Yu Jian: “Education Without Heart”

Below is a translation of this article from Southern Weekend, a fairly well-known online news site featuring critical essays and opinion pieces on various issues related to China. In this article, Yu Jian discusses how the contemporary Chinese education system is failing to produce individuals with “empathetic hearts”, and that the current system is too focused on producing test results instead of quality human beings.

Translation

Teaching for the final test seems to have become education’s primary duty.

From what I understand, all grade three Chinese senior high school students have already finished their normal studies for the year and entered into vigorous preparation to battle the Gaokao exam. Now, all schools only have one class: how to handle the Gaokao. Parents closely cooperate, and the study of unrelated subjects such as poetry, music, dance, art, philosophy, aesthetics and ethics have resolutely come to an end, as if the sky had collapsed in on them. In other words, the skill of test taking has become education’s highest knowledge, the only knowledge [worth having].

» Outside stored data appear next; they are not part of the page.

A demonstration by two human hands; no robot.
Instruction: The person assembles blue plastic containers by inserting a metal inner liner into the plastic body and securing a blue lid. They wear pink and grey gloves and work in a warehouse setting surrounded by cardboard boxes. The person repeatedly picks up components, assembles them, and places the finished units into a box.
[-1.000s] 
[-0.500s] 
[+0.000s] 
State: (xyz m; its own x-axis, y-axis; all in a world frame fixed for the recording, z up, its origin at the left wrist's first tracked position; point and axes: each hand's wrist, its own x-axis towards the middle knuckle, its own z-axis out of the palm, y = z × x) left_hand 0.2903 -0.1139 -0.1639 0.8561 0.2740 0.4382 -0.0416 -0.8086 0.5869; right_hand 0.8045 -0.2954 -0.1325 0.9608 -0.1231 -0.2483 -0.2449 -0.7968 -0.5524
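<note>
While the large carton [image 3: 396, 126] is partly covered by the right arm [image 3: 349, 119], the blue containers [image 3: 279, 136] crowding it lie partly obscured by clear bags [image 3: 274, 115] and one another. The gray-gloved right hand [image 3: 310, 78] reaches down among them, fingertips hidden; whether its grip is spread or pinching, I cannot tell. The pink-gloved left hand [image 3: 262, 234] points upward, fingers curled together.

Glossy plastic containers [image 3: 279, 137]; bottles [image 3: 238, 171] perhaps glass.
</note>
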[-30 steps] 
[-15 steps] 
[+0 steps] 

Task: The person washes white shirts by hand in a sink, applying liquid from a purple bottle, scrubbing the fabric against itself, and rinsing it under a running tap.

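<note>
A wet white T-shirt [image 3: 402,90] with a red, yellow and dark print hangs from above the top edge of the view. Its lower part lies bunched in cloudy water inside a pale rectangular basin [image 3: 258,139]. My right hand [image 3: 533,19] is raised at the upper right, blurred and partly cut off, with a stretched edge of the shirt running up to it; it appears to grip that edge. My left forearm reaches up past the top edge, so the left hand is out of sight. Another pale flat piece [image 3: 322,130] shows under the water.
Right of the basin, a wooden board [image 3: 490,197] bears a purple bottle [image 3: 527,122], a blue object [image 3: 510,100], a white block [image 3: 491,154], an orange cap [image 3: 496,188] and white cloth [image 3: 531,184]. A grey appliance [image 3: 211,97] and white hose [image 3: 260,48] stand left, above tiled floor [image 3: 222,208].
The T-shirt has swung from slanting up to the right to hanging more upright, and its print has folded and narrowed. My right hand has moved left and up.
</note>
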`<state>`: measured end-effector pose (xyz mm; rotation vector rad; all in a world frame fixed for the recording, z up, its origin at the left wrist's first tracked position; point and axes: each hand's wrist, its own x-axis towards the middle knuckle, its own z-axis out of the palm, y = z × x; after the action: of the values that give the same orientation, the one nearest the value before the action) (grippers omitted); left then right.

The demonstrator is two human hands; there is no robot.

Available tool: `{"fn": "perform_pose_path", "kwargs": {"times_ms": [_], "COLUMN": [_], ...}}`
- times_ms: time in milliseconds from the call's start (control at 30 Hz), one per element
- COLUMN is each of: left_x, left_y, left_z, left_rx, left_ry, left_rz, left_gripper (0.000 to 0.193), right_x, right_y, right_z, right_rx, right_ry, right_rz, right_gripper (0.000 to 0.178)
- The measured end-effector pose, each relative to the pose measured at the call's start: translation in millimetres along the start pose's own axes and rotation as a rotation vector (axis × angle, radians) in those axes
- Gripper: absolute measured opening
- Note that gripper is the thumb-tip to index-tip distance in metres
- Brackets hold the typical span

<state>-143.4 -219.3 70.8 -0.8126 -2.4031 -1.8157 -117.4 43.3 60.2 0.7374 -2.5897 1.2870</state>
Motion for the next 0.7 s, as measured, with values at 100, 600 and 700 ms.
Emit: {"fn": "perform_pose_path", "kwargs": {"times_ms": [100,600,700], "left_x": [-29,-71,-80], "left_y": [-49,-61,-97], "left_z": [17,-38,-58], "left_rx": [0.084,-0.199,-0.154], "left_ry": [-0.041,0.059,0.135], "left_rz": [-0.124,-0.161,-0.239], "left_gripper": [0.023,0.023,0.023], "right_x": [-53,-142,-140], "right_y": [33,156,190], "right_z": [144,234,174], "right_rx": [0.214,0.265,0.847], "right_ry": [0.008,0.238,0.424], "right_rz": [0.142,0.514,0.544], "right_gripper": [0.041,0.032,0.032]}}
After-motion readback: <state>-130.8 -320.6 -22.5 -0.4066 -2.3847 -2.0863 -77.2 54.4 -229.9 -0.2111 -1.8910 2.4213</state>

And I’m quite sure that China is the only country confronting this type of situation. From the time children enter school, they spend their entire academic careers preparing for the Gaokao. The objective of all subjects is just to serve one purpose: to prepare students for this final test. When students attend class their teachers will usually inform them of what material will be tested, and what material will not. “This won’t be tested, turn the page, don’t study this,” [teachers say]. When studying history, for example, students will only cover the main points concerning the governance of the economic system. The humanities of history are ignored completely.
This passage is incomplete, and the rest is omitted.